PawelC
PawelC

Reputation: 1226

Node.js split file lines

I want to write a script that divides the lines read from the file into packages of 25, unfortunately the sample package returns 40 codes. I would like to do so that, for example, he divided me into packages of 25 items. I mean, I have, for example, 60 codes, this creates 2 packages of 25, and one with 10 codes. Unfortunately, I can't handle it.

const fs = require('fs');
fs.readFile('code.txt', function (err, data) {
    if (err) throw err;
    const array = data.toString().split("\n");
    let count = 0;

    let items = [];
    for (let i in array) {
        items.push({
            PutRequest: {
                Item: {
                    code: array[i]
                }
            }
        });

        let params = {
            RequestItems: {
                'TABLE_NAME': items
            }
        };

        if (count === 25) {
            dynamoDB.batchWrite(params, function (err, data) {
                if (err) {
                    console.log(err);
                } else {
                    count = 0;
                    items = [];
                }
            });

        }else{
            count++;
        }
    }
});

code.txt content

https://0bin.net/paste/NA8-4hkq#1Ohwt5uUkQqE0YscwnxTX2gxEqlvAUVKp1JRipBCsZg

Any idea what I do wrong?

Upvotes: 0

Views: 1582

Answers (1)

derpirscher
derpirscher

Reputation: 17436

Your dynamoDB.batchWrite() is asynchronous. Thus its callback is executed only after the loop has completed. So items and count are never reset ...

The easiest would be, if you could switch to an promise based approach like the following

const BATCHSIZE = 25;
const fs = require('fs').promises;

async function batchLoad() {
   const lines = (await fs.readFile("code.txt", "utf-8")).split("\n");
   while (lines.length > 0) {
      const items = lines.splice(0, BATCHSIZE).map(l => ({PutRequest: {Item: { code: l }}}));
      const params = { RequestItems: { TABLE_NAME: items}};

      await new Promise((resolve, reject) => {
        dynamoDb.batchWrite(params, (err) => {
          if (err) return reject(err);
          resolve();
        });
      });
   }

}

A callback based approach could look like this

const BATCHSIZE = 25;

fs.readFile("code.txt", "utf-8", (err, data) => {
  const lines = data.split("\n");

  function writeBatch() {
    if (!lines.length) return;
    const items = lines.splice(0, BATCHSIZE).map(l => ({PutRequest: {Item: { code: l }}}));
    const params = { RequestItems: { TABLE_NAME: items}};

    dynamoDb.batchWrite(params, err => {
      if (err) ...
      else writeBatch();
    });
  }

  writeBatch();
} 

The function writeBatch takes a certain number of lines from your original array and writes them into the database.

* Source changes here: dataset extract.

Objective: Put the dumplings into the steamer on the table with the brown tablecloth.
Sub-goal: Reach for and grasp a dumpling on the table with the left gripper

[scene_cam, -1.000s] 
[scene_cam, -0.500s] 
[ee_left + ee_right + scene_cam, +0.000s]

Only afer the write into the DB was successful, it recursively calls itself and handles the next batch. But be aware, that this approach may exceed the maximum call stack size and throw an error.

You can also make either of this approaches not manipulate the lines array (which may be quite expensive), but just get out the current slice

const BATCHSIZE = 25;
const fs = require('fs').promises;

async function batchLoad() {
   const lines = (await fs.readFile("code.txt", "utf-8")).split("\n");
   let currentIndex = 0;
   while (currentIndex < lines.length) {
      const items = lines.slice(currentIndex, currentIndex + BATCHSIZE).map(l => ({PutRequest: {Item: { code: l }}}));
      const params = { RequestItems: { TABLE_NAME: items}};

      await new Promise((resolve, reject) => {
        dynamoDb.batchWrite(params, (err) => {
          if (err) return reject(err);
          resolve();
        });
      });
      currentIndex += BATCHSIZE;
   }

}

and

const BATCHSIZE = 25;

fs.readFile("code.txt", "utf-8", (err, data) => {
  const lines = data.split("\n");
  function writeBatch(currentIndex) {
    if (currentIndex >= lines.length) return;
    const items = lines.slice(currentIndex, currentIndex + BATCHSIZE).map(l => ({PutRequest: {Item: { code: l }}}));
    const params = { RequestItems: { TABLE_NAME: items}};

    dynamoDb.batchWrite(params, err => {
      if (err) ...
      else writeBatch(currentIndex + BATCHSIZE);
    });
  }

  writeBatch(0);
} 

To prevent stumbling into a maximum callstack exception you may also add the next batch to the eventloop and not call it recursively. Ie

dynamoDb.batchWrite(params, err => {
      if (err) ...
      else setTimeout(()=> { writeBatch(currentIndex + BATCHSIZE);}, 0);
    });

This way you won't build up a massive callstack from recursive calls.

To keep track of how many records are already saved to the db you could simply store the current counter in a file. When you restart the process, load that file and check how many lines to skip. Don't forget to remove the file, once all records have been saved ... For example with the first approach:

const BATCHSIZE = 25;
const fs = require('fs').promises;

async function batchLoad() {
   const lines = (await fs.readFile("code.txt", "utf-8")).split("\n");
   const skipLines = 0;
   try {
     skipLines = +(await fs.readFile("skip.txt", "utf-8"));
     if (isNaN(skipLines)) skipLines = 0;
     lines.splice(0, skipLines);
   } catch (e) {
     skipLines = 0;
   }
   while (lines.length > 0) {
      const items = lines.splice(0, BATCHSIZE).map(l => ({PutRequest: {Item: { code: l }}}));
      const params = { RequestItems: { TABLE_NAME: items}};

      await new Promise((resolve, reject) => {
        dynamoDb.batchWrite(params, (err) => {
          if (err) return reject(err);
          resolve();
        });
      });
      skipLines += BATCHSIZE;
      await fs.writeFile("skip.txt", `${skipLines}`);
   }

   try {
     await fs.unlink("skip.txt");
   } catch (e) {
   }
}

Upvotes: 1

Related Questions